Assigned task:
Go through the material underneath and show every line where the string "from" occurs.
⟨
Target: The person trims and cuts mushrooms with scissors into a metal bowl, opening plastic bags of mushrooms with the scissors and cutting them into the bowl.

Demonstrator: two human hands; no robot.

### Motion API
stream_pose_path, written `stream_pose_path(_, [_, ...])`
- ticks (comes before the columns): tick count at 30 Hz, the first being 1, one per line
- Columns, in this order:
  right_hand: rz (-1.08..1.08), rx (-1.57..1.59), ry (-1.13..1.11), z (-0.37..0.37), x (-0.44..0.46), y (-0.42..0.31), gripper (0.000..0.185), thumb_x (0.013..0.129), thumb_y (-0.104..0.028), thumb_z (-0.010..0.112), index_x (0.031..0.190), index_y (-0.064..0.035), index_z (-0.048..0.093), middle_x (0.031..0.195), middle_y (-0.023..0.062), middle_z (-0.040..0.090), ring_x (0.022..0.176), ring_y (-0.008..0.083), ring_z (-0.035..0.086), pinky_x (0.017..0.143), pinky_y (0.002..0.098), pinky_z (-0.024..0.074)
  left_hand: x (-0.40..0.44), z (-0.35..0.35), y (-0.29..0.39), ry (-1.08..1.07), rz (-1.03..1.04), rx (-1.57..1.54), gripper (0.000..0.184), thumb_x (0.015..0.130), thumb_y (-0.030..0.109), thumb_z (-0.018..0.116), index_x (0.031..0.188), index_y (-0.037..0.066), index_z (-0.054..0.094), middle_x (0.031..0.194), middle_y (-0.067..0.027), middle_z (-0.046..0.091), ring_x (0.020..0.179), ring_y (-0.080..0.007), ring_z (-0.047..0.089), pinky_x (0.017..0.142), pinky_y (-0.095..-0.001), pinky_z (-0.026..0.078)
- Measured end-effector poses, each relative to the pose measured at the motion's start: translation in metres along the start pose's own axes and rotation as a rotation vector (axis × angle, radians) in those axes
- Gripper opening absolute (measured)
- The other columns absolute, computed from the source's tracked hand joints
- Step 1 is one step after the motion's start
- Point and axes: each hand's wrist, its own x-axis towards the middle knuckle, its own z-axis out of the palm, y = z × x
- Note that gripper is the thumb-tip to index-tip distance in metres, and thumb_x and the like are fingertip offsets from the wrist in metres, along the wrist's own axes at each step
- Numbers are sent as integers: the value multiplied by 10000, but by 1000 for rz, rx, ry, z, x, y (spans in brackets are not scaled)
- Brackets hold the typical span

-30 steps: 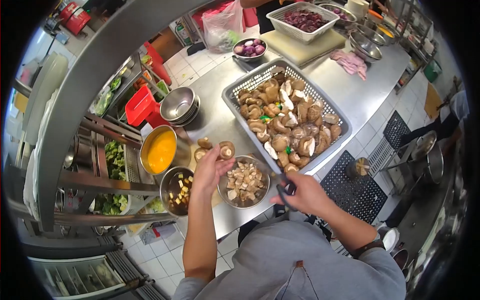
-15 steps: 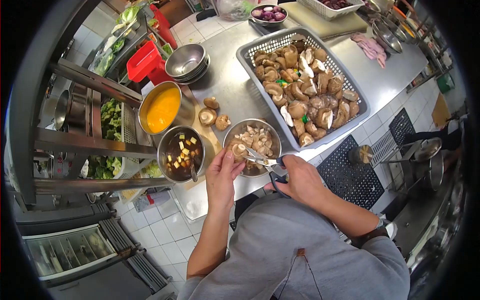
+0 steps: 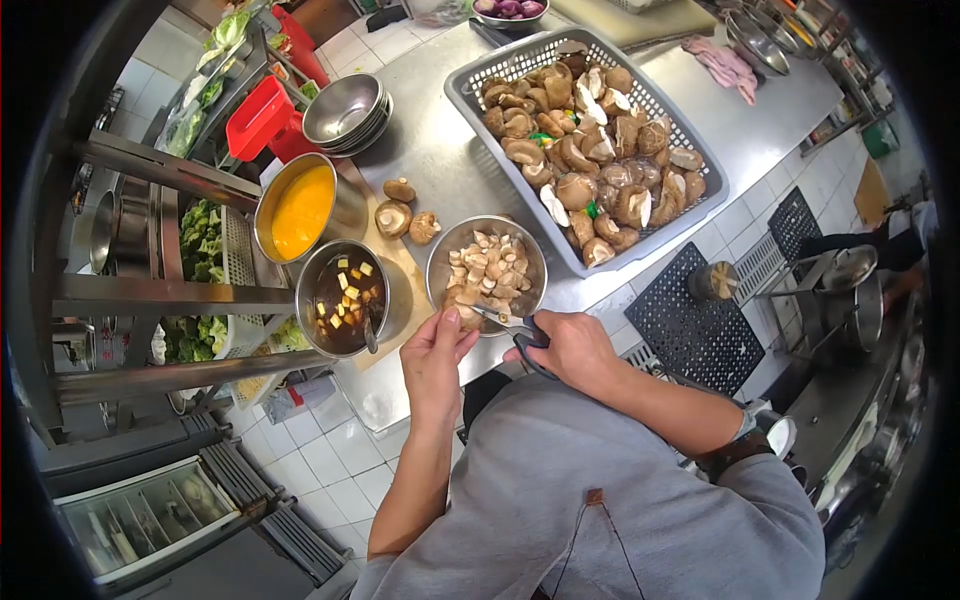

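Steel table: one basket, three loose mushrooms, one bowl of pieces. Left hand: fingers pinching one mushroom. Right hand: fingers gripping scissors.

White floor tiles at seven o'clock, steel rack at nine, gleaming worktop at one, black mat at three.

The gray plastic basket full of brown mushrooms sits on the silver metal table. Left of it and nearer is the round silver metal bowl — cut mushroom bits are in it. The left hand and the right hand are by its near side. Left of the bowl is the round metal pot of dark sauce — behind that, the round metal pot of yellow liquid.
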Motion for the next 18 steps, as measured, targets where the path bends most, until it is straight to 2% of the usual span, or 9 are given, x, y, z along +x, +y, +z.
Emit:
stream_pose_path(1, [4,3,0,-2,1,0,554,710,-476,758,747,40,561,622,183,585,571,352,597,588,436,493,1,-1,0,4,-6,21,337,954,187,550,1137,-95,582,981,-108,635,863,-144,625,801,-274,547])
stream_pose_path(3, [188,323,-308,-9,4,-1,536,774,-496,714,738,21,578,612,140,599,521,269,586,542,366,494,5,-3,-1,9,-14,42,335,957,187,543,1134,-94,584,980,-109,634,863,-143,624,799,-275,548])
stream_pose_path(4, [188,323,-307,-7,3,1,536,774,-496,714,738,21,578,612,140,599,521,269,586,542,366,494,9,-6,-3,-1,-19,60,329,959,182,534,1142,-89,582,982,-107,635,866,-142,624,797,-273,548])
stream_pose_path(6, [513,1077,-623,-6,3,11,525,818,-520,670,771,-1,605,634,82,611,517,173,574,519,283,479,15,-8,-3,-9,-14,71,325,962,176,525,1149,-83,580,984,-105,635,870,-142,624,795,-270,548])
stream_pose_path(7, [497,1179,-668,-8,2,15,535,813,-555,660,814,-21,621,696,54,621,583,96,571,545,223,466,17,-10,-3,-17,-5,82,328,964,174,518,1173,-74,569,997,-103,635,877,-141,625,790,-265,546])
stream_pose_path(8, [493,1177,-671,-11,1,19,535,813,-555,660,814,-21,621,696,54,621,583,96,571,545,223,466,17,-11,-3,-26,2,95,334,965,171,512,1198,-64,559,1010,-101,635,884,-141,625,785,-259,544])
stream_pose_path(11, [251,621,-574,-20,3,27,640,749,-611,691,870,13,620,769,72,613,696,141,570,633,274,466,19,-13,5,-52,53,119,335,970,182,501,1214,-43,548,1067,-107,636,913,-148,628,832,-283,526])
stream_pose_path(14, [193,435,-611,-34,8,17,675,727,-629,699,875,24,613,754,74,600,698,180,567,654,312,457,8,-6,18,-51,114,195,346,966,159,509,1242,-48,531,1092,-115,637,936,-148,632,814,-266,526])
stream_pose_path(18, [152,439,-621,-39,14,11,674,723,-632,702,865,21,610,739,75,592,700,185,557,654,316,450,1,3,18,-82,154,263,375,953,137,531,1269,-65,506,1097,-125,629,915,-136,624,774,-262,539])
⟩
Answer section:
- The other columns absolute, computed from the source's tracked hand joints
- Note that gripper is the thumb-tip to index-tip distance in metres, and thumb_x and the like are fingertip offsets from the wrist in metres, along the wrist's own axes at each step

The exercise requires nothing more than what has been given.